Task brief:
Please set down each of the lines below once more, exactly, omitting all pictures.

Recorded information:
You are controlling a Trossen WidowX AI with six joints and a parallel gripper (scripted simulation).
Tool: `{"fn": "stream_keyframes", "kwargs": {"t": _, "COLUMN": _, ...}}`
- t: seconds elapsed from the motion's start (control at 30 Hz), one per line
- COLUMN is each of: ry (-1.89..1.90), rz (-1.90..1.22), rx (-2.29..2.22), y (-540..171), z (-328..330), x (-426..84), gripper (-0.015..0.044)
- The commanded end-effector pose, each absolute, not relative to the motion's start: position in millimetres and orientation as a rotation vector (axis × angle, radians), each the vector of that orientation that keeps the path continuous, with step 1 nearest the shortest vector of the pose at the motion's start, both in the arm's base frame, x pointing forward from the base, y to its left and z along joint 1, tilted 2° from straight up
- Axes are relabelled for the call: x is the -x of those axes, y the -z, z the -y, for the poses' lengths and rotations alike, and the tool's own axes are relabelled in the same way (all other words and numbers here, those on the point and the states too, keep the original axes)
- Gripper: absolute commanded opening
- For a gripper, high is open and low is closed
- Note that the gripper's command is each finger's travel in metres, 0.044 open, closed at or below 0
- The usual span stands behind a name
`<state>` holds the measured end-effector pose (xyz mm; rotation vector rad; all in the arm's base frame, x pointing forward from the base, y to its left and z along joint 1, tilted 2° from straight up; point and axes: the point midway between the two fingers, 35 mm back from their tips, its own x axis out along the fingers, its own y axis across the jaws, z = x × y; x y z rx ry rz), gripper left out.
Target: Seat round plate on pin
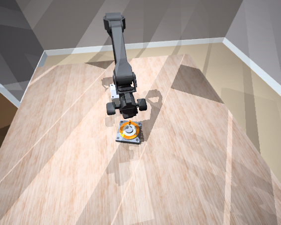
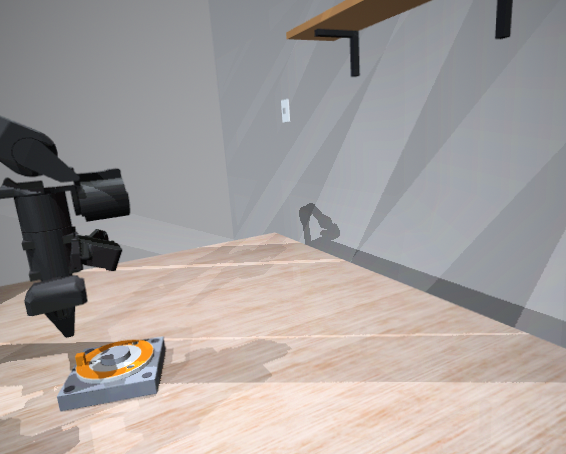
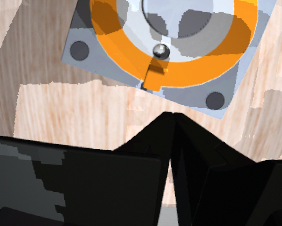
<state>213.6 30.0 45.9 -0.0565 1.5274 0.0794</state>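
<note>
The round orange-and-white plate (image 1: 129, 137) (image 2: 146, 350) (image 3: 200, 77) sits around the post (image 1: 128, 130) (image 2: 119, 355) on the square grey base (image 2: 110, 397) (image 3: 192, 97). It looks about level in the exterior view. Its orange tab (image 1: 129, 122) (image 2: 80, 359) (image 3: 153, 80) points to the arm's side. In the wrist view a shiny round pin top (image 3: 161, 50) shows inside the hole next to the tab. My gripper (image 2: 68, 336) (image 3: 171, 121) is shut and empty, raised above and beside the tab-side edge of the base, touching neither plate nor base.
The wooden table (image 1: 174, 173) (image 2: 400, 425) carries the base. A white block (image 1: 114, 92) stands behind the gripper, partly hidden by the arm. A wooden shelf (image 2: 350, 20) on black brackets is on the wall, far from the arm. Shadows cross the table and plate.
</note>
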Motion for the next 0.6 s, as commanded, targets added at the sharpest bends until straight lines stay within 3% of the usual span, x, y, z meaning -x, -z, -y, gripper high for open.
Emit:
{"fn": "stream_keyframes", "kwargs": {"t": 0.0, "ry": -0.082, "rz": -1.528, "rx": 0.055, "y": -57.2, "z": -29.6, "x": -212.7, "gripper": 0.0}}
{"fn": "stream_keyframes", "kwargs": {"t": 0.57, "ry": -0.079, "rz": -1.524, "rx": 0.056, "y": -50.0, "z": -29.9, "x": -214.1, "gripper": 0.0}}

Result of this exercise:
You are controlling a Trossen WidowX AI with six joints and a parallel gripper (scripted simulation).
Tool: `{"fn": "stream_keyframes", "kwargs": {"t": _, "COLUMN": _, ...}}`
- t: seconds elapsed from the motion's start (control at 30 Hz), one per line
- COLUMN is each of: ry (-1.89..1.90), rz (-1.90..1.22), rx (-2.29..2.22), y (-540..171), z (-328..330), x (-426..84), gripper (-0.015..0.044)
- The commanded end-effector pose, each absolute, not relative to the motion's start: position in millimetres and orientation as a rotation vector (axis × angle, radians), each the vector of that orientation that keeps the path continuous, with step 1 nearest the shortest vector of the pose at the motion's start, both in the arm's base frame, x pointing forward from the base, y to its left and z along joint 1, tilted 2° from straight up
- Axes are relabelled for the call: x is the -x of those axes, y the -z, z the -y, for the poses' lengths and rotations alike, and the tool's own axes are relabelled in the same way (all other words and numbers here, those on the point and the states too, keep the original axes)
- Gripper: absolute commanded opening
- For a gripper, high is open and low is closed
- Note that the gripper's command is each finger's travel in metres, 0.044 open, closed at or below 0
- The usual span stands behind a name
`<state>` holds the measured end-effector pose (xyz mm; rotation vector rad; all in the arm's base frame, x pointing forward from the base, y to its left and z along joint 1, tilted 2° from straight up; point and axes: the point midway between the two fingers, 35 mm back from their tips, its own x axis out along the fingers, its own y axis across the jaws, z = x × y; x y z rx ry rz), gripper left out.
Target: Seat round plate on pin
<state>213.6 30.0 45.9 -0.0565 1.5274 0.0794</state>
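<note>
The round orange-and-white plate (image 1: 129, 137) (image 2: 146, 350) (image 3: 200, 77) sits around the post (image 1: 128, 130) (image 2: 119, 355) on the square grey base (image 2: 110, 397) (image 3: 192, 97). It looks about level in the exterior view. Its orange tab (image 1: 129, 122) (image 2: 80, 359) (image 3: 153, 80) points to the arm's side. In the wrist view a shiny round pin top (image 3: 161, 50) shows inside the hole next to the tab. My gripper (image 2: 68, 336) (image 3: 171, 121) is shut and empty, raised above and beside the tab-side edge of the base, touching neither plate nor base.
The wooden table (image 1: 174, 173) (image 2: 400, 425) carries the base. A white block (image 1: 114, 92) stands behind the gripper, partly hidden by the arm. A wooden shelf (image 2: 350, 20) on black brackets is on the wall, far from the arm. Shadows cross the table and plate.
</note>
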Motion for the next 0.6 s, as commanded, targets added at the sharpest bends until straight lines stay within 3% of the usual span, x, y, z meaning -x, -z, -y, gripper high for open.
Emit:
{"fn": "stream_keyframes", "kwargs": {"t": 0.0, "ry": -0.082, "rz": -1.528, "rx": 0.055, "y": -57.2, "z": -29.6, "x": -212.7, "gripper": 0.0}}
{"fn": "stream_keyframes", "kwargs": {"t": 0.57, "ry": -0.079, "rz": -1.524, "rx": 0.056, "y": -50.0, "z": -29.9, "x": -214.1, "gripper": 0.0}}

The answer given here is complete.